EXERCISE DIRECTIONS: Pictures in the entries below are to be left out; otherwise, reproduce exactly the lines from the first through the line containing "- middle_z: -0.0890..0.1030".
····················
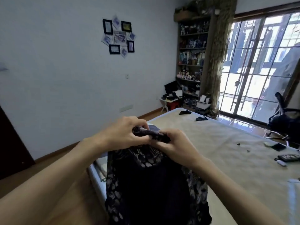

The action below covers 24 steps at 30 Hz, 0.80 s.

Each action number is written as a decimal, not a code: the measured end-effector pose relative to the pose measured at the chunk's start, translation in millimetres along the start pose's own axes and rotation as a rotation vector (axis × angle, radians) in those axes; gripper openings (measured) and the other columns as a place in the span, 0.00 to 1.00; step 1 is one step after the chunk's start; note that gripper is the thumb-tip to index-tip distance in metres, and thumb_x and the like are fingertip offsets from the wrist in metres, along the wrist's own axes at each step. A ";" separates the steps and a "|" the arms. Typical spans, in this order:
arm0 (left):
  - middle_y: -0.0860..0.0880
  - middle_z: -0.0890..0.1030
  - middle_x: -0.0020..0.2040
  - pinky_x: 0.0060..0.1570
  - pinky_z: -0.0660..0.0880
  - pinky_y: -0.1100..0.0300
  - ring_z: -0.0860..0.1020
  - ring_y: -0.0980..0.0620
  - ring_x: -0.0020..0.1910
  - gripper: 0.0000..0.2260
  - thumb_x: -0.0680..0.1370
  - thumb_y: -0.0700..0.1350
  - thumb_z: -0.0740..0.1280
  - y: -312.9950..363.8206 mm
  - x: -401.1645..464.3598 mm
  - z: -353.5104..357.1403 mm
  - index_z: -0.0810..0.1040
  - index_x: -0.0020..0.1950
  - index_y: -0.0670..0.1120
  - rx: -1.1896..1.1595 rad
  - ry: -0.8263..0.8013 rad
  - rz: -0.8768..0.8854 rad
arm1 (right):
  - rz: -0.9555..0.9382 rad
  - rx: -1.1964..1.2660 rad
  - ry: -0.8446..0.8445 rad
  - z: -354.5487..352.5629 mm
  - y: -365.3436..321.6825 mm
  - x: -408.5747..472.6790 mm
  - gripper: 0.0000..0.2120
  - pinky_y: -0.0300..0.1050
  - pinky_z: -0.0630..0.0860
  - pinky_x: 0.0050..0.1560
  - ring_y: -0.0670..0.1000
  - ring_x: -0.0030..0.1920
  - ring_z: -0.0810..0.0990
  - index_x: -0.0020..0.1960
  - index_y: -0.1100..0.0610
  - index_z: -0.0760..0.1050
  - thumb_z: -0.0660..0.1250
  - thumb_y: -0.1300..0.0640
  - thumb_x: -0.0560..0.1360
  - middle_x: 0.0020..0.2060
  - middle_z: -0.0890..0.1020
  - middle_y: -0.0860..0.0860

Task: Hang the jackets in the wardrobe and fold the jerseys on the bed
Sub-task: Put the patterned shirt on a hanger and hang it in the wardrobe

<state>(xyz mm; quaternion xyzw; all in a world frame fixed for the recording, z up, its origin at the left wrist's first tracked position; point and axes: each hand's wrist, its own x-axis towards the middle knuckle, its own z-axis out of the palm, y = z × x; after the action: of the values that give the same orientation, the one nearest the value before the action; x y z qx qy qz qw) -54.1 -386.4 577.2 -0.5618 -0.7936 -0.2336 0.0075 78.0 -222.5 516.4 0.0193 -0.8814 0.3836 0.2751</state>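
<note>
Both hands, left hand [125, 132] and right hand [173, 143], pinch the dark patterned garment [151, 189] by its top edge, hanging over the bed [219, 143] corner.

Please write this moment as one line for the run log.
left hand: grips garment top edge | right hand: grips same edge | dark patterned garment: hangs at bed corner | fold: not yet done

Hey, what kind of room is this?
Most likely a bedroom at home: a bed fills the right side, cluttered shelves stand in the corner, and framed photos hang on the wall.
</note>
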 end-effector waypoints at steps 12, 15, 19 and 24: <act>0.57 0.75 0.59 0.50 0.78 0.47 0.80 0.49 0.55 0.23 0.73 0.61 0.66 -26.2 -64.5 -1.1 0.68 0.67 0.60 0.175 0.141 -0.087 | -0.038 0.064 0.005 -19.3 -58.6 14.2 0.17 0.55 0.70 0.32 0.48 0.31 0.70 0.46 0.56 0.86 0.74 0.42 0.76 0.29 0.76 0.55; 0.53 0.70 0.55 0.53 0.77 0.46 0.77 0.47 0.53 0.15 0.77 0.48 0.71 -37.9 -75.6 2.5 0.75 0.62 0.52 0.203 0.276 -0.147 | -0.004 0.136 0.030 -17.9 -64.0 16.3 0.20 0.54 0.65 0.31 0.49 0.30 0.68 0.44 0.59 0.85 0.74 0.41 0.75 0.28 0.72 0.52; 0.52 0.74 0.48 0.48 0.74 0.52 0.76 0.50 0.48 0.08 0.78 0.46 0.72 -34.9 -91.8 -5.2 0.79 0.56 0.48 0.109 0.454 -0.202 | -0.023 0.166 0.004 -8.9 -79.7 21.7 0.12 0.51 0.63 0.32 0.47 0.30 0.67 0.36 0.49 0.83 0.74 0.48 0.77 0.27 0.71 0.46; 0.63 0.81 0.48 0.45 0.74 0.61 0.78 0.67 0.47 0.14 0.74 0.50 0.77 -37.5 -132.1 -15.5 0.81 0.58 0.50 -0.027 0.175 -0.127 | -0.109 0.168 0.060 6.2 -91.0 27.5 0.19 0.36 0.65 0.36 0.40 0.30 0.69 0.27 0.37 0.77 0.75 0.50 0.74 0.29 0.72 0.39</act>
<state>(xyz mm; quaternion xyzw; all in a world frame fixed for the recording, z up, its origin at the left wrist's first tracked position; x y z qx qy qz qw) -42.8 -519.3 541.2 -0.4879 -0.8207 -0.2924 0.0542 74.1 -286.1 587.2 0.0787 -0.8352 0.4409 0.3191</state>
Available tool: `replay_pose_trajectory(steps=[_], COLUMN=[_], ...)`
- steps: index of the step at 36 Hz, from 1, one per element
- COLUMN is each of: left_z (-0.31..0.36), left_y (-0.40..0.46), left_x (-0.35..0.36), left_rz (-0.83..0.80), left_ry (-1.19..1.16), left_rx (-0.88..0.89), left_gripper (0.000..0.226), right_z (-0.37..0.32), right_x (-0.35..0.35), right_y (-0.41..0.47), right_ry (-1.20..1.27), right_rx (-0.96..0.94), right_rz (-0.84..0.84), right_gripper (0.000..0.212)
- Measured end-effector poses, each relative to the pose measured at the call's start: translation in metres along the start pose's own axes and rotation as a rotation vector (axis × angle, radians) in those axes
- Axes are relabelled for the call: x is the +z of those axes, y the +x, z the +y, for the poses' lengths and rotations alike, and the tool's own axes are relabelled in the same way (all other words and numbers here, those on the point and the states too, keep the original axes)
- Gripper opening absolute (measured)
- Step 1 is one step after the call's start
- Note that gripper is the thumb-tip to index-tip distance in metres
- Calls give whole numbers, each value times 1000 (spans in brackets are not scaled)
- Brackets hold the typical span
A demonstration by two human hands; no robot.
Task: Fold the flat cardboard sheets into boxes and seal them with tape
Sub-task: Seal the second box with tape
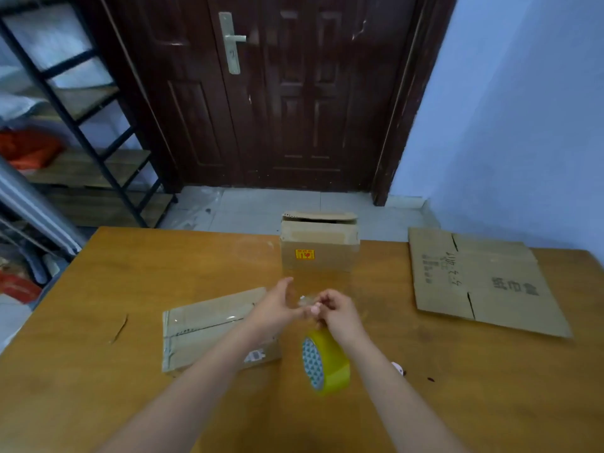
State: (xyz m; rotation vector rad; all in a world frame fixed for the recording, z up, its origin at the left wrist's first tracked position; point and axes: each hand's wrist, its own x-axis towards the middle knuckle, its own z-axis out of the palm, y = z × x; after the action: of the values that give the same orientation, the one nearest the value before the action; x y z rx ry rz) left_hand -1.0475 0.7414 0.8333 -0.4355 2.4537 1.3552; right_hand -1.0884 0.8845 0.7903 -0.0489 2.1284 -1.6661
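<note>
Cardboard sheet [219, 328] lies flat lower left of centre under the left forearm, awaiting folding; just above the yellow tape roll [325, 361] at lower centre, right hand [336, 310] pinches clear tape, apparently peeling a strip, left hand [274, 304] loosely spread alongside.

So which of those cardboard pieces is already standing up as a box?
The box with the yellow sticker at the table's far edge. The sheet on the right and the taped piece under the left arm lie flat.
</note>
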Motion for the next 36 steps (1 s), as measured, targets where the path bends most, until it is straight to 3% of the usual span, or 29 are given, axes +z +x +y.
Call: replay_pose_trajectory(steps=[4,8,14,22,25,28,31,34,36], left_z=[15,34,65,114,128,136,131,115,103], left_y=[3,-3,-1,-3,-1,2,7,12,15], left_x=[0,-4,-20,-62,-78,-98,-111,-112,-109], left_rz=[61,57,135,204,245,294,239,91,20], left_ry=[-156,-367,-222,-210,-279,-377,-513,-689,-686], left_rx=[160,262,362,497,509,481,362,170,124], left_gripper=[16,26,31,31,32,32,33,28,27], right_z=[-31,-53,-89,-120,-123,-122,-119,-127,-132], right_x=[-12,-24,-42,-45,-41,-39,-36,-33,-29], right_y=[-12,-20,-25,-39,-47,-57,-66,-76,-80], right_ry=[44,51,-21,-139,63,278,275,316,290], right_rx=[-71,-142,-267,-476,-347,-281,-385,-484,-505], right_rz=[-48,-76,-69,28,60,36,0,13,25], right_gripper=[23,21,16,64,83,48,40,19,16])
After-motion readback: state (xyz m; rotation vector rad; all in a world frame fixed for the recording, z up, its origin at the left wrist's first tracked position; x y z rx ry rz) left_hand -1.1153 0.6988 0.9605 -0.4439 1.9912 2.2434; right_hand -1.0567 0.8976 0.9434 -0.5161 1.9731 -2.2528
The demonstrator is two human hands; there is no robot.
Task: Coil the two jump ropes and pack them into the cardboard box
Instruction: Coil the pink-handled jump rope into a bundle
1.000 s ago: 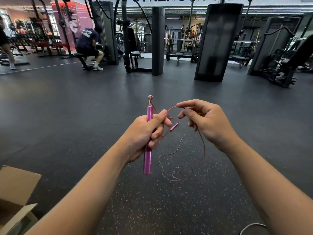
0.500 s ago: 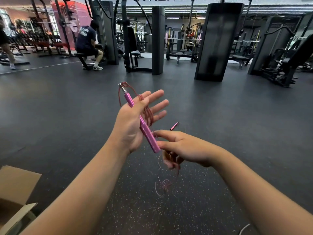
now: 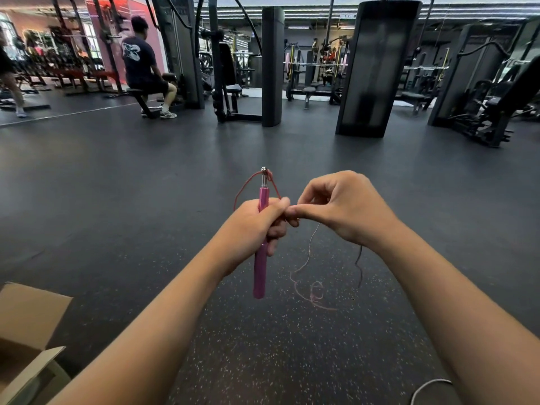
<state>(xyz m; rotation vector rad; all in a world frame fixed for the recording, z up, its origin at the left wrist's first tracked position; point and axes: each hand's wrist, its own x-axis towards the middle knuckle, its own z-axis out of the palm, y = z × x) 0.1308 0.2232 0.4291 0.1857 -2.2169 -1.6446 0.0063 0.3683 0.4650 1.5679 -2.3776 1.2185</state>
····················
TASK RESPONSE:
The action below covers 24 steps at 30 Hz, 0.80 s.

Each action number is written as a decimal, not a code: the measured end-effector pose relative to the pose measured at the chunk's start, translation in millimetres along the start pose's own axes and rotation as a rotation vector (axis × angle, radians) in those axes; gripper openings (measured) and the other columns as a place in the span, 0.00 to 1.00; step 1 is one step after the chunk's start; note that gripper is the thumb-tip to index-tip distance in metres, and thumb_x and the like are fingertip offsets from the wrist in metres, along the wrist's own axes at each step. A ";" separates the steps and a "|" the arms. Typical spans, in this order:
arm0 (left):
  - middle_y: -0.0860..0.0880
  - middle_z: -0.0890..0.1030

The answer has now been finished.